Le minimalisme de l’Est !
Jaan RÄÄTS (°1932) : Kaleidoskoopilised etüüdid – Arvo PÄRT (°1935) : Mozart-Adagio – Henryk GÓRECKI (1933-2010) - Recitatives and Ariosos "Lerchenmusik" op. 53. Patrick Messina (clarinette), Henri Demarquette (violoncelle), Fabrizio Chiovetta (piano)– DDD – 60’48 – Textes de présentation en français et anglais– AP187
Arvo Pärt est mondialement connu pour son esthétique tintinnabuli, Henryk Górecki a eu son heure de gloire éphémère en 1992 lors d’une parution discographique de sa 3e Symphonie, mais… Jaan Rääts ? Cet Estonien est peut-être le moins connu des trois compositeurs présents sur ce CD dédié aux œuvres pour violoncelle, clarinette et piano, mais sa seule œuvre présentée ici, Kaleidoskoopilised etüüdid, écrite en 1996, se démarque à chaque écoute ! Des harmonies post-minimalistes adamsiennes se mêlent à des fragments mélodiques expressionnistes et sinueux, poussant les instrumentistes au bout de leurs retranchements techniques. Ici, des courts passages de répit évoquent agilement la pureté et l’innocence des œuvres de l’Anglais Michael Nyman. Là, ils suggèrent le son des cloches aiguës de son compatriote Arvo Pärt… Si l’on pouvait entendre dans cette boule d’énergie détonante une sorte d’hommage au minimalisme dans toutes ses formes, le plus important serait plutôt de constater que Rääts parle avec sa propre voix.
Composé en 1992 à la mémoire du grand violoniste russe Oleg Kagan, le Mozart-Adagio d’Arvo Pärt est une transcription libre de l’Adagio de la 2e Sonate pour piano de W.A. Mozart (compositeur fétiche du défunt). Initialement pour violon, violoncelle et piano, cet arrangement de Pärt lui-même remplace le violon par la clarinette, mettant à profit la douceur mélancolique de l’instrument à vent pour mieux communiquer l’ambiance endeuillée. Les détracteurs obtus de Pärt seront frustrés -il est impossible de ne pas apprécier le véritable travail d’orfèvre dans cette adaptation de l’œuvre du jeune Mozart. Les textures sont élargies, quelques dissonances sont éparpillées dans la partition et Pärt insère trois courtes sections douloureuses de sa propre main : une introduction, un interlude et une coda. Les langages musicaux classiques et tintinnabuli fusionnent en toute beauté.

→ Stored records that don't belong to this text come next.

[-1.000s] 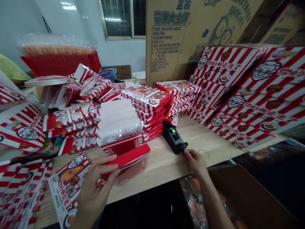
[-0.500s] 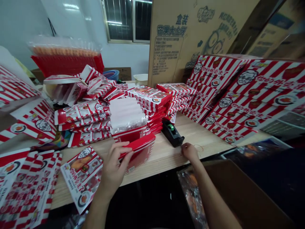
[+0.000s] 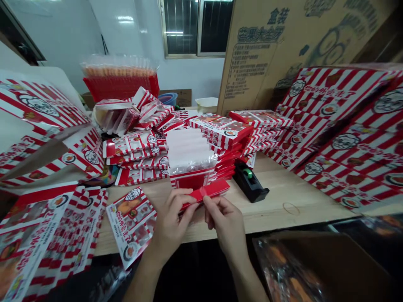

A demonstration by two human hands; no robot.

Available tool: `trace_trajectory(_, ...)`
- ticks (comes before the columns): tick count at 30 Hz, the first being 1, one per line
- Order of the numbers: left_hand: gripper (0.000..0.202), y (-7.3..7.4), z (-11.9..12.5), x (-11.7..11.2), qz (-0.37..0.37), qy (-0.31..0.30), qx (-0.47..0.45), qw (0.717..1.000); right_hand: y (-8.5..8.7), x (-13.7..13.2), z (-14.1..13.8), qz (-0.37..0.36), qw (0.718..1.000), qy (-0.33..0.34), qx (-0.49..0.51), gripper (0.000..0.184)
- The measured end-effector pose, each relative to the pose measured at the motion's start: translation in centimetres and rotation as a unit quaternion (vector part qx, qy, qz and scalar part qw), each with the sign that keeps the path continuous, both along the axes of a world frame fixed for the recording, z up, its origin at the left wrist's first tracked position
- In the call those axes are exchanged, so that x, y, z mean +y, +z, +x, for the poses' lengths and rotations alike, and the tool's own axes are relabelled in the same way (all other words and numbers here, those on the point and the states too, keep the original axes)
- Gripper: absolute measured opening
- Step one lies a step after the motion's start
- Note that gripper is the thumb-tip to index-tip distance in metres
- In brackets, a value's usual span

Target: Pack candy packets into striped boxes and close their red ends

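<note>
Near the front edge of the surface, both hands held a flat red carton. The left hand pinched its near side and the right hand pinched its end flap. It looked like thin card, probably light and easily creased, so best gripped along the edges.

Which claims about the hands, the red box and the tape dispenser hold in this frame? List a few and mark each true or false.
1. The left hand and right hand both hold the red box. True.
2. The tape dispenser stands left of the box. False: it stands to its right.
3. The right hand rests on the dispenser. False: it is at the box.
4. A rubber band lies on the table. True.
</note>
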State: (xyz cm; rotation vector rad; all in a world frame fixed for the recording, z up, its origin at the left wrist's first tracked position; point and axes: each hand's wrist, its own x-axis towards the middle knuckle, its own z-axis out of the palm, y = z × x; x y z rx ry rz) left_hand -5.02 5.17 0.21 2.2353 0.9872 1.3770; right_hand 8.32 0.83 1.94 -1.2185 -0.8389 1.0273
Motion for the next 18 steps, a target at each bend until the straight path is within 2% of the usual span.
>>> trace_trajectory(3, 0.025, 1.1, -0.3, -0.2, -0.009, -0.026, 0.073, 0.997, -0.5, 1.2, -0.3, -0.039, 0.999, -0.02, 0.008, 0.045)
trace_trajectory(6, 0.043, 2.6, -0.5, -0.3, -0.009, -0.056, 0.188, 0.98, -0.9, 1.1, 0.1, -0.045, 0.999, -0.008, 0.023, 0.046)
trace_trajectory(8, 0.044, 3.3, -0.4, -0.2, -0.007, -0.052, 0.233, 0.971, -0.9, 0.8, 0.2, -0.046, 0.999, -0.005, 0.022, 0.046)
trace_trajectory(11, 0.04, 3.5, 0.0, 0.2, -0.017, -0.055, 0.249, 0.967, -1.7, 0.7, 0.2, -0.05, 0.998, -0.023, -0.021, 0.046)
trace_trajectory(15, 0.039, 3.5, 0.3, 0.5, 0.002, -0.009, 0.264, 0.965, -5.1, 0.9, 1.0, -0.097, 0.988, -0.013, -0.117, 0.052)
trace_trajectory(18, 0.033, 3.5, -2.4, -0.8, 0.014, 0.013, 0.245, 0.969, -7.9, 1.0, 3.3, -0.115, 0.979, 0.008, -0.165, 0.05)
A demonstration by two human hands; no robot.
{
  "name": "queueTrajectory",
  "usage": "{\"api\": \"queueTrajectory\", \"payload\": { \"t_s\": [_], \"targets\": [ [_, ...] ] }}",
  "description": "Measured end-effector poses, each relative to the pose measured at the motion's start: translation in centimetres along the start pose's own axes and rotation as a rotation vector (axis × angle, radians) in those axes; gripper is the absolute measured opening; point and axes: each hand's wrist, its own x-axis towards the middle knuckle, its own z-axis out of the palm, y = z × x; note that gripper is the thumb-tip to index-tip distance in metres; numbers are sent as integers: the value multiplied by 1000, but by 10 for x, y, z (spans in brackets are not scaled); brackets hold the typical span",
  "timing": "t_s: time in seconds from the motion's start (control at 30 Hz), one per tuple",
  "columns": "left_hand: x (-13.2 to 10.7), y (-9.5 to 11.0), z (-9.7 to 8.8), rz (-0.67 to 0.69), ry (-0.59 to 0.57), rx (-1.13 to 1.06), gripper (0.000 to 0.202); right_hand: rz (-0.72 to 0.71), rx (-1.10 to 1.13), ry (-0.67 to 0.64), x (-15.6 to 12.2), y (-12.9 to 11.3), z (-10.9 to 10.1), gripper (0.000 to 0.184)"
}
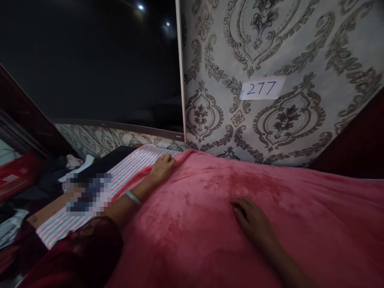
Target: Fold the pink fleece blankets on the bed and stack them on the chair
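Observation:
A pink plush blanket (198, 208) spreads across the middle and right of the view, slightly wrinkled. At its far left edge, my left hand (163, 167) is closed on a fold of the blanket, fingers curled over. A pale bracelet circles that wrist. My right hand (253, 220) rests on the blanket's middle, fingers loosely bent, a gap between thumb and fingers, and no object in it. Beneath the blanket's left side, a striped cloth (132, 164) in pink, white and grey shows.
A large dark television screen (96, 64) is at the upper left. Patterned wallpaper (210, 72) bears a paper label (262, 88) reading 277. A red box or bag (18, 176) and several crumpled cloths lie at the left. A dark red panel (354, 140) stands at the right.

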Motion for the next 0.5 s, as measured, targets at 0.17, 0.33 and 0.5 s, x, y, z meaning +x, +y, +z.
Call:
{"api": "queueTrajectory", "payload": {
  "t_s": [0.17, 0.33, 0.5],
  "targets": [
    [-24, 14, 4, -239, 44, -323, 23, -2, 4, -14, 0, -1, -2, 35],
    [0, 6, -11, -736, -245, -569, 44, 1, 20, -16, 1, -2, -3, 33],
    [28, -6, -19, -791, -137, -641, 20, 10, 32, -14, 1, -4, -3, 33]
  ]
}}
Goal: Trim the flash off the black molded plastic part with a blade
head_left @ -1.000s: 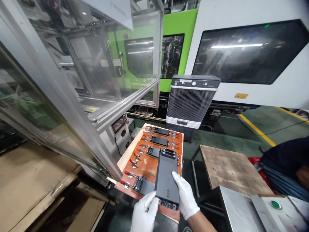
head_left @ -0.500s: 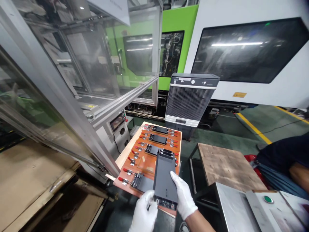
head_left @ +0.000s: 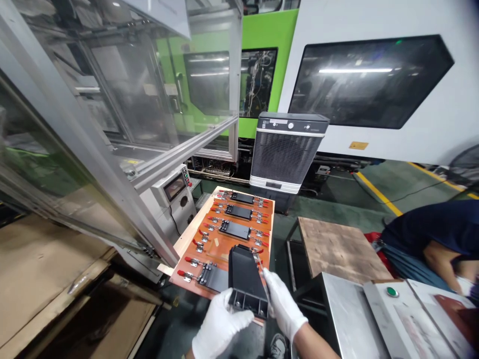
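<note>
Above the near part of an orange-brown fixture board point(head_left: 219, 248), a long black plastic part point(head_left: 247, 276) is held tilted, its ribbed end towards me. My left hand point(head_left: 222, 319), in a white glove, grips the near left corner, thumb across that end. My right hand point(head_left: 282, 301), also gloved, is closed along the right edge; its far fingers are hidden. Similar dark parts sit on the board, such as a flat dark part point(head_left: 214, 277) just left of the held one and another dark part point(head_left: 235, 229) farther back. Red-handled toggle clamps point(head_left: 191, 261) flank them.
A grey air cooler point(head_left: 288, 154) stands behind the board. To the right are a wooden-topped stand point(head_left: 340, 249), a metal machine with a green button point(head_left: 392, 292) and a bent-over co-worker point(head_left: 422, 244). A metal-framed clear guard point(head_left: 134, 219) and cardboard-covered shelves point(head_left: 41, 279) are on the left.
The black part has been turned over between my hands, showing another face and a ribbed end. My right hand moved from its top face to its right edge. The view shifted slightly right.
</note>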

Si les deux œuvres précédentes font l’objet de leur premier enregistrement, la dernière œuvre au programme, Lerchenmusik op. 53 du Polonais Henrik Mikolaj Górecki fut déjà enregistré sur le label Nonesuch Records en 1991. Peu accessible au premier abord, cette musique des extrêmes bouleverse l’auditeur : de longues mélodies solitaires et contemplatives alternent avec des passages d’une violence et d’une énergie brûlantes. Chaque mouvement est dominé initialement par un instrument différent avant d’atteindre un climax d’une expressivité tranchante -au premier mouvement, le violoncelle monologue, grave et menaçant, tandis qu’au deuxième, la clarinette flotte, rêveuse, au-dessus de l’accompagnement messianique du piano. Dans le dernier mouvement, le piano transforme une mélodie litanique en une citation de la superbe introduction du 4e concerto pour piano de Beethoven. Voici une œuvre radicale qui nécessite un investissement considérable de la part de l’auditeur -sinon, il risque soit de s’endormir ou de s’énerver.
Bien évidemment, avec de tels solistes, on n’est nullement déçu. Henri Demarquette, Patrick Messina et Fabrizio Chiovetta s’investissent pleinement, tant sur le plan technique que musical, dans ces partitions exigeantes.